RAL Tier1 weekly operations castor 20/07/2015

Operations News

CMS still upset. We have asked them to define exactly why their jobs are slow.
Brian and Shaun investigating double putstart problem
The gridmap file on the the webdav host lcgcadm04.gridpp.rl.ac.uk is not auto-updating - needed for lhcb and vo.dirac.ac.uk

grid ftp bug in SL6 - stops any globus copy if a client is using a particular library.
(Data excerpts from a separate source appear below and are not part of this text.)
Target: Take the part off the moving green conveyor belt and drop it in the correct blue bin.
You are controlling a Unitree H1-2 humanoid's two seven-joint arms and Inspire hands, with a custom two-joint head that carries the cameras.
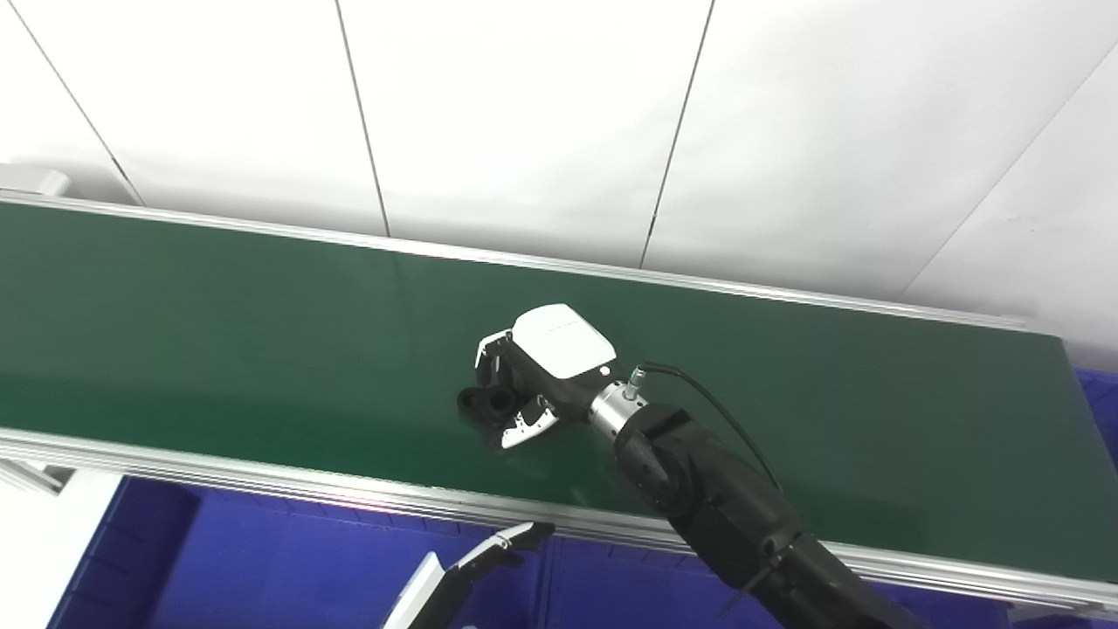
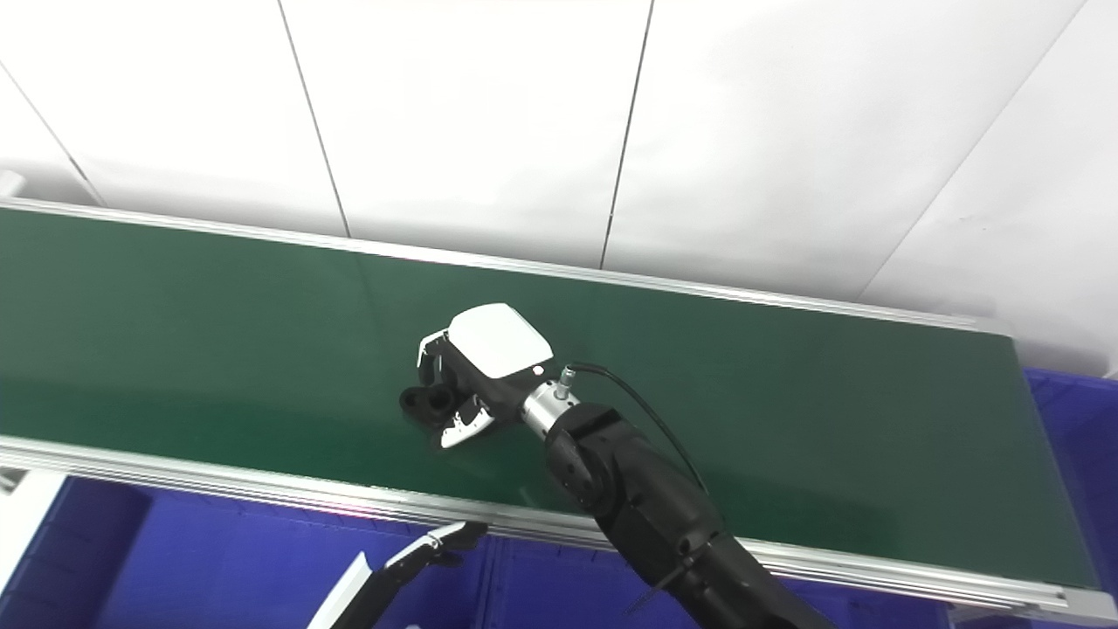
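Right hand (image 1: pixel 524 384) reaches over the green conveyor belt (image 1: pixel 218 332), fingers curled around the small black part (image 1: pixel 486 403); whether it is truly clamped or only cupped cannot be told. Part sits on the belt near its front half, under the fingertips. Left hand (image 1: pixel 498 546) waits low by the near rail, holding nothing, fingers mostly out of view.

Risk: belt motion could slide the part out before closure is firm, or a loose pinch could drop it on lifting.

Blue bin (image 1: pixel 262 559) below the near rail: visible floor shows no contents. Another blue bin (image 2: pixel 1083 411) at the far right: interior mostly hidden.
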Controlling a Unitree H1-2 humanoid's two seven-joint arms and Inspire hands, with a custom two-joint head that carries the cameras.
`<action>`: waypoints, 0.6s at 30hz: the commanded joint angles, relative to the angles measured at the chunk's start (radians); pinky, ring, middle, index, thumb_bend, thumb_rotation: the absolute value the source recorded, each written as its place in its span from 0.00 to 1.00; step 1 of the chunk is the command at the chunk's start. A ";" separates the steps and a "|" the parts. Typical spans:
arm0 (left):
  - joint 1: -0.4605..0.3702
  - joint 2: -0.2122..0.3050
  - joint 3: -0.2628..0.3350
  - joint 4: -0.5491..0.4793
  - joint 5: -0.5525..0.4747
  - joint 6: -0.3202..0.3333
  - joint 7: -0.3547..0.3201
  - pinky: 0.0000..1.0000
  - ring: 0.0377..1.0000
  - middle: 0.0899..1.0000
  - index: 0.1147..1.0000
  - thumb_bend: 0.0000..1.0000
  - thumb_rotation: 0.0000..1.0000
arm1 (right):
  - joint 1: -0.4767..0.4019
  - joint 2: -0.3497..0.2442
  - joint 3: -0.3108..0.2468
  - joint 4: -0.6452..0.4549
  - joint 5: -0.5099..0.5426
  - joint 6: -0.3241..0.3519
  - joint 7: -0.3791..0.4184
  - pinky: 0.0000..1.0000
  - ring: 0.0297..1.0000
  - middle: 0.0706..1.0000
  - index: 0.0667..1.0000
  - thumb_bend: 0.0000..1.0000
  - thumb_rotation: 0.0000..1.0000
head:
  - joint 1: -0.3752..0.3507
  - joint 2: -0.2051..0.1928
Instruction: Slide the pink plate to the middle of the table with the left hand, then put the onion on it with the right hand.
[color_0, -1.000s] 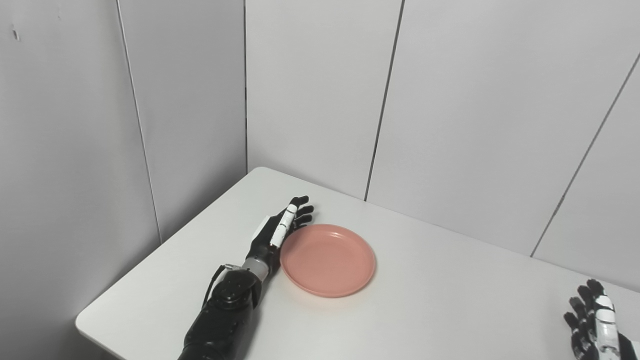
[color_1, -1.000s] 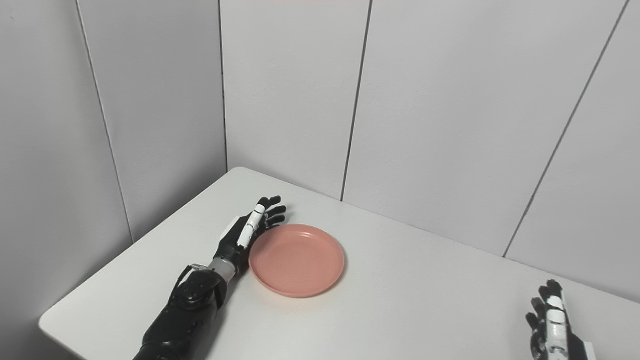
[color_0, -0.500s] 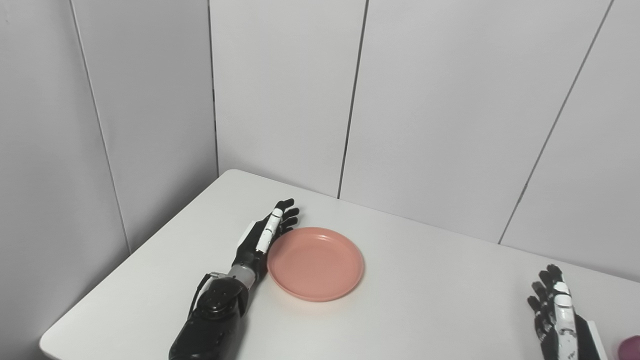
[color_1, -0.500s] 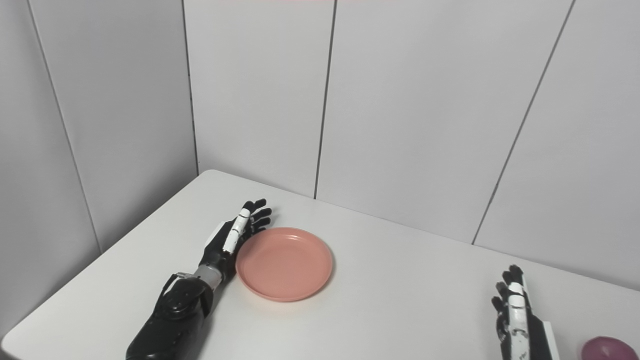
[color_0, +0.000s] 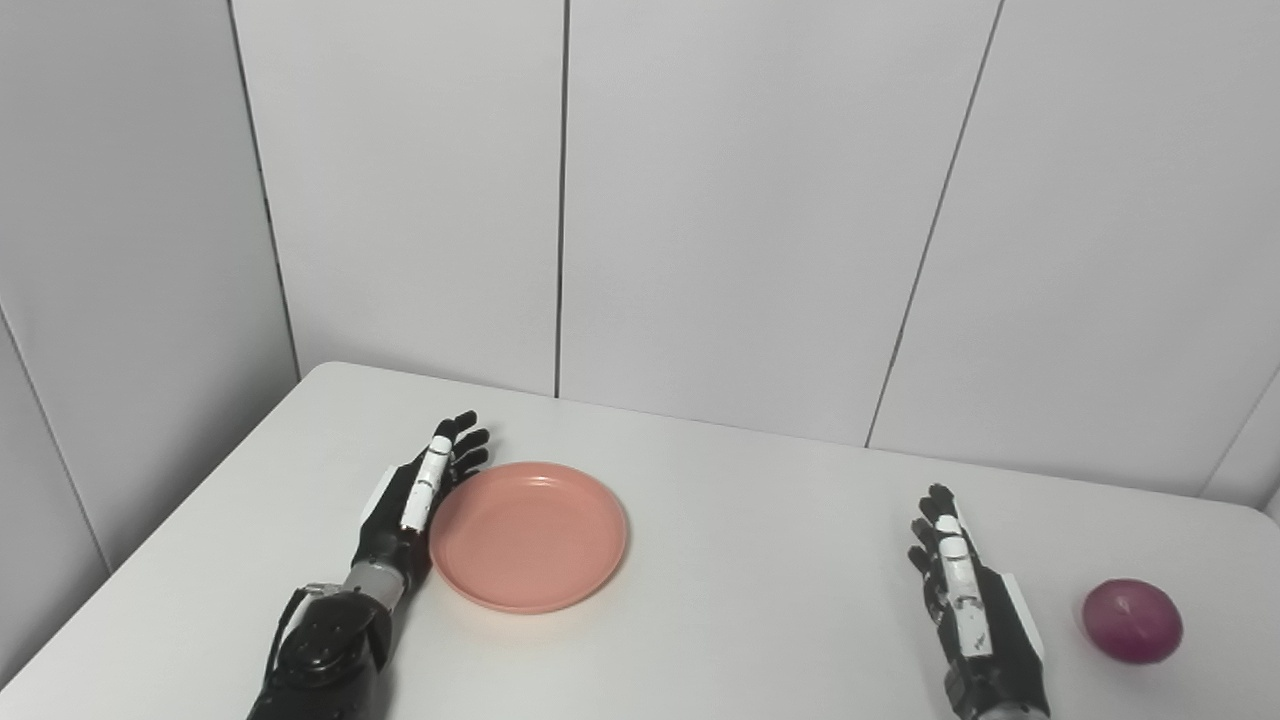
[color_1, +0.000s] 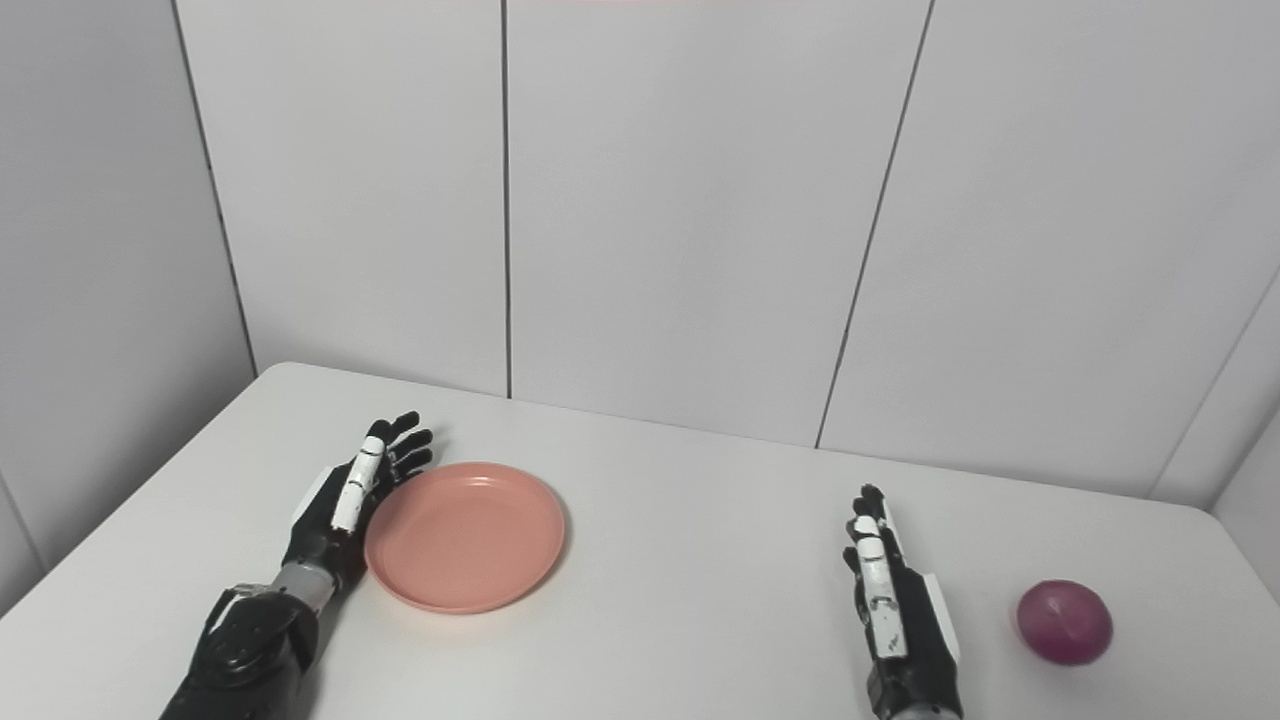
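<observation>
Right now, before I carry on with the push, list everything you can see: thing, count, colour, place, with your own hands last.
plate: one, pink, left part of the table, empty, left hand against its left rim.
onion: one, purple, lying on the table near its right end, to the right of the right hand, apart from it.
table: one, white, rounded corners, set against the panels.
wall panels: several, light grey, with dark seams, behind and beside the table.
left hand: one, black and white, open, fingers straight, edge-on along the plate.
right hand: one, black and white, open, holding nothing, between plate and onion.
</observation>
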 joint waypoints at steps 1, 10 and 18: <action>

This is a show stopper for SL6 on disk server.

Tasks

Interventions

Staff absence/out of the office:
- Rob out Monday afternoon
- Chris out Wed morning

Shaun to look into GC improvements - notify if file in inconsistent state
Shaun to replace canbemigr test - to test for file that have not been migrated to tape (warn 8h / alert 24h)
Rob/Jens to look at information provider re DiRAC (reporting disk only etc)
All to book meeting with Rob re draining / disk deployment / decommissioning ...
Rob to look into procedural issues with CMS disk server interventions
Bruno to document processes to control services previously controlled by puppet
Gareth to arrange meeting castor/fab/production to discuss the decommissioning procedures
Gareth to investigate providing checks for /etc/noquatto on production nodes & checks for fetch-crl - ONGOING
Rob to remove Facilities disk servers from cedaRetrieve to go back to Fabric for acceptance testing.
Rob to get jobs thought to cause CMS pileup
Bruno to put SL6 on preprod disk
Bruno / Rob to write change control doc for SL6 disk
Shaun testing/working gfalcopy rpms
Someone - mice, what access protocol do they use?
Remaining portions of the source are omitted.